▶ [Description of the task]:
Every line containing the word "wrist" is to be copied from the data below.

▶ [Data excerpt]:
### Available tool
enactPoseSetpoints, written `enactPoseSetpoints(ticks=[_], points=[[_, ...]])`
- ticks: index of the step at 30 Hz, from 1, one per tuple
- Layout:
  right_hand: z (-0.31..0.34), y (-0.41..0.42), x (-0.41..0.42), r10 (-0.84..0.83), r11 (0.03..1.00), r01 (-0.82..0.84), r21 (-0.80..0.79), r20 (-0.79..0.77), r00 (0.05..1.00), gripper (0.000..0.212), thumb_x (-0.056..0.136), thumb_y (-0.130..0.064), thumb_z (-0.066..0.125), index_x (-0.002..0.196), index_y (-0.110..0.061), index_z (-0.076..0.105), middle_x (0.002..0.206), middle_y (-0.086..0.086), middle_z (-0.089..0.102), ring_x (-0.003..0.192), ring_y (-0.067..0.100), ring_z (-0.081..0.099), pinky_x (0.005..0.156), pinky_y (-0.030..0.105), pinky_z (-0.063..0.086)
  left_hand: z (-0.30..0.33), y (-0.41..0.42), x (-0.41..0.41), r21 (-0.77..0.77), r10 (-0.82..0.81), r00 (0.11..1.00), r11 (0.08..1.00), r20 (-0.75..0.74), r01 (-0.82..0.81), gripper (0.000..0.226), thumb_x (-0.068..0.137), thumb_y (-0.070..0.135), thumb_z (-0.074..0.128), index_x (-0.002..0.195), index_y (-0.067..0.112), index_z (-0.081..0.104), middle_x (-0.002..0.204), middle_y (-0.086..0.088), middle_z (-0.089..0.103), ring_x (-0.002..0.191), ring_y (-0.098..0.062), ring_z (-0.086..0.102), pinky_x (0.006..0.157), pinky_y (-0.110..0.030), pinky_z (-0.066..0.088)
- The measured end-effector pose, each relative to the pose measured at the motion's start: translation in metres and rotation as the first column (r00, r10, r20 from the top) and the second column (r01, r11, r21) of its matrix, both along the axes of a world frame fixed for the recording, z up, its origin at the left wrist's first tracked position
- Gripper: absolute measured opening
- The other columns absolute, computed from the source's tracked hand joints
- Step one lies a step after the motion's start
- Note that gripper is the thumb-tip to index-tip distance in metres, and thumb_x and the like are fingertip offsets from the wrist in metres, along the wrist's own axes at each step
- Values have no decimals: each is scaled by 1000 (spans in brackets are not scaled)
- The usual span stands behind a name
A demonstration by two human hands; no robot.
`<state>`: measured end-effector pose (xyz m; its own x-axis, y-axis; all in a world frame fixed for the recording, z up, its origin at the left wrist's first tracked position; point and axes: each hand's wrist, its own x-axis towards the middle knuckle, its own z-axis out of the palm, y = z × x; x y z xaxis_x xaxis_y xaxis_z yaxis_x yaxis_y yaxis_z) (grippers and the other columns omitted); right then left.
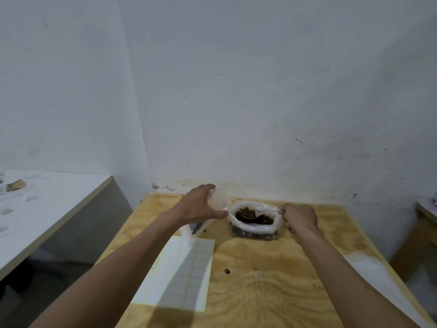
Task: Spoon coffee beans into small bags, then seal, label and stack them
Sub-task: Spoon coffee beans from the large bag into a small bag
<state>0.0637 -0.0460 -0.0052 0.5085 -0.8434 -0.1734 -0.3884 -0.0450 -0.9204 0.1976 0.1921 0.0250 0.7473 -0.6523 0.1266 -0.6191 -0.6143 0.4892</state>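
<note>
The pale plywood desk (272, 280) fills the lower half of the view, set against a white wall. On it, toward seven o'clock, lies a white sheet of blank rectangular labels (189, 275), its long axis running from near to far.

At the far middle of the desk, near twelve o'clock, stands a large clear plastic bag of dark coffee beans (256, 221), its rim rolled down and its mouth facing up. Just beside it at nine o'clock is a small clear plastic bag (218, 200), upright and tilted, mouth up.

The left hand (201, 204) grips that small bag, thumb and fingers curled round its top edge. The right hand (299, 217), at three o'clock of the large bag, closes its fingers on the handle end of a thin metal spoon (260, 214).

The spoon's long axis runs roughly three to nine o'clock, with the bowl pointing left and sunk among the beans.

This looks like the scooping step. The next move likely calls for lifting the loaded spoon level and carrying it left to the small bag's mouth, which the left hand should hold open. A single stray bean (227, 271) lies on the desk nearer the camera.
</note>
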Motion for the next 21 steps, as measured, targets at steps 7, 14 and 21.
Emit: enactPoseSetpoints(ticks=[7,14,21], points=[[43,-1,-3,73,997,-73,-4,112,991,19,86,-14,64,73,-3,68,55,3,55,42,18,44,43,24,34,3,7,7,-36,19,997,999,-73,-21,97,68,64,78,146,17,46,135,0,59,110,-16,56,86,-27,45],[60,27,14,191,977,-173,-122,164,968,30,92,-23,66,76,1,71,58,5,60,48,21,51,55,30,42,1,6,4,-33,16,997,999,-78,-18,100,69,63,79,148,15,44,142,-2,56,121,-18,55,94,-29,46],[69,53,15,321,863,-214,-458,170,932,43,97,-39,61,74,-4,68,68,18,68,65,34,62,64,41,51,-2,7,1,-16,7,997,1000,-71,-8,99,72,63,79,149,14,42,142,-3,55,120,-19,55,93,-30,46]])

▶ [Final answer]:
- The measured end-effector pose, each relative to the pose measured at the motion's start: translation in metres and rotation as the first column (r00, r10, r20 from the top) and the second column (r01, r11, r21) of its matrix, both along the axes of a world frame fixed for the recording, z up, its origin at the left wrist's first tracked position
- Note that gripper is the thumb-tip to index-tip distance in metres, and thumb_x and the like are fingertip offsets from the wrist in metres, along the wrist's own axes at each step
`<state>`: measured end-effector pose (xyz m; its own x-axis, y-axis; all in a world frame fixed for the recording, z up, its origin at the left wrist's first tracked position; point and axes: each hand's wrist, its own x-axis towards the middle knuckle, its own z-axis out of the palm, y = z × x; x y z xaxis_x xaxis_y xaxis_z yaxis_x yaxis_y yaxis_z) (grippers and the other columns omitted); right then left.

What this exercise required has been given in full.